Gender and Sexuality Studies
LGBTQ Studies
Literary Studies
Modern and Contemporary
Queer Theory

Mehl Penrose holds a doctorate in Hispanic Languages and Literatures from UCLA. His research focuses primarily on eighteenth- and nineteenth-century cultural and literary studies of Spain. He also studies and writes about non-normative discursive representations of masculine gender expression and male sexualities; the intersections of legal, medical, journalistic, and literary discourses; French and German cultural, philosophical, and political influences on modern Spanish thought; and queer theory as it relates to modern and contemporary Spain. His monograph, Masculinity and Queer Desire in Spanish Enlightenment Literature (Ashgate 2014), examines the non-normative male figure in late eighteenth- and early nineteenth-century Spanish cultural discourse. His latest publications include “The Society of San Guiñolé: Pederasty and Prostitution in La chula by Francisco de Sales Mayo.” Hispania, vol. 105, no. 4, 2022, pp. 539-54; “Found in Translation: Homoerotica and Unconventional Muslim Masculinities in Gaspar María de Nava Álvarez’s Poesías asiáticas.” The Routledge Companion to the Hispanic Enlightenment, edited by Elizabeth Franklin Lewis et al., Routledge, 2020, pp. 342-54; and "Performing the Closet in Clarín's La Regenta," Decimonónica vol. 15, no.1 (Winter 2018), pp. 32-49. He has published articles in such refereed journals as Decimonónica, Dieciocho, Revista Hispánica Moderna, and Romance Quarterly. His current book project examines the origins of the medical and psychiatric image of the queer "invert" subject in nineteenth-century Spanish medical treatises and hygiene and sexology manuals and their influence on the development of Realist-Naturalist prose fiction in Spain. He received support for the project in the form of a UMD Research and Scholarship Award for Fall 2014 and a UMD sabbatical in Spring 2015.

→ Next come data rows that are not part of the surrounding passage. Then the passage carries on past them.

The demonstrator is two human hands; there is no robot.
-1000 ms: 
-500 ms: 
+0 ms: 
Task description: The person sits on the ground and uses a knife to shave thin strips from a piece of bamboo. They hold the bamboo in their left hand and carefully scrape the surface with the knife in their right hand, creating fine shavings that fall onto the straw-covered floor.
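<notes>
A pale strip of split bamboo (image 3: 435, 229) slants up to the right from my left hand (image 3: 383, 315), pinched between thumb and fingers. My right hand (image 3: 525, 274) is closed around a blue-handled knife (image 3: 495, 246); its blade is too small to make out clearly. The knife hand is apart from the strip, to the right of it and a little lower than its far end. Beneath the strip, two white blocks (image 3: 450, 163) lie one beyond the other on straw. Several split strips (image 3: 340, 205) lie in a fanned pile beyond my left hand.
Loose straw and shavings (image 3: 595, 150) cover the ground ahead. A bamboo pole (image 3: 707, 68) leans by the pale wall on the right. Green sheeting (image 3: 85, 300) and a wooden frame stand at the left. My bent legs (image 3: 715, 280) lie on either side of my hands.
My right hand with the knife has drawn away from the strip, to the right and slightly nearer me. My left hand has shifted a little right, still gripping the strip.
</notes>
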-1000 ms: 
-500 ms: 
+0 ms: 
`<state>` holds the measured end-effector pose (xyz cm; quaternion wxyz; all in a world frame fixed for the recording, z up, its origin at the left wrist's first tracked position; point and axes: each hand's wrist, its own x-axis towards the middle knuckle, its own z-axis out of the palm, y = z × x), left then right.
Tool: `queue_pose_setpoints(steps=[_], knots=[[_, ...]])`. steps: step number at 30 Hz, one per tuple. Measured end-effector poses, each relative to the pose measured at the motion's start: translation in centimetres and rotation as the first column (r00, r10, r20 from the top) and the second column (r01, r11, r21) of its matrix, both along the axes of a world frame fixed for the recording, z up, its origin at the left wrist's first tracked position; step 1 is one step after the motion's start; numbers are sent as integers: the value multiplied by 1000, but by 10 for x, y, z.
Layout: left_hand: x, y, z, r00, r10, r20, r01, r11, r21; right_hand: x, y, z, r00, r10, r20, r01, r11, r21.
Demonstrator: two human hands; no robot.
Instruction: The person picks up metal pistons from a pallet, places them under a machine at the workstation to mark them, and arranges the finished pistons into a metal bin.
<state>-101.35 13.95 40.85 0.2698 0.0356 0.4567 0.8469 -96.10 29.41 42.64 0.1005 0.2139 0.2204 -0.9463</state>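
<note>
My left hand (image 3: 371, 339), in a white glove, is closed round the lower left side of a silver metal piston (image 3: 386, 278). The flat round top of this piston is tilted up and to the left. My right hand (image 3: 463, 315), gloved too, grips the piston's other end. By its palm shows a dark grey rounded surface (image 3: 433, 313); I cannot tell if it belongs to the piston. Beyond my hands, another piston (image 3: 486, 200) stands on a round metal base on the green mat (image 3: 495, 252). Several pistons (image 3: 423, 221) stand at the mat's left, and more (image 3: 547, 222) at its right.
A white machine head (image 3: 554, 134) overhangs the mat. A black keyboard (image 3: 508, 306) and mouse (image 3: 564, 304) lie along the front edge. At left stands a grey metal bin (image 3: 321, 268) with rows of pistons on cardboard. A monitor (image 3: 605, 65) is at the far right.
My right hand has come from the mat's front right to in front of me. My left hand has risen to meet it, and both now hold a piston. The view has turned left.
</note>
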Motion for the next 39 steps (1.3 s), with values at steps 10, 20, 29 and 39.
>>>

Dr. Penrose teaches upper-division undergraduate courses in Spanish culture, history, and literature of all periods. He also teaches graduate seminars on Spanish Romanticism; gender, sexuality, class, and nationality in eighteenth- and nineteenth-century Spanish literature; gender and sexuality in German, French, and Spanish literature of the Enlightenment; and the Realist and Naturalist novel in Spain. He is currently a member of the Modern Language Association, the International Society for Eighteenth-Century Studies, the American Society for Eighteenth-Century Studies, and the Ibero-American Society for Eighteenth-Century Studies.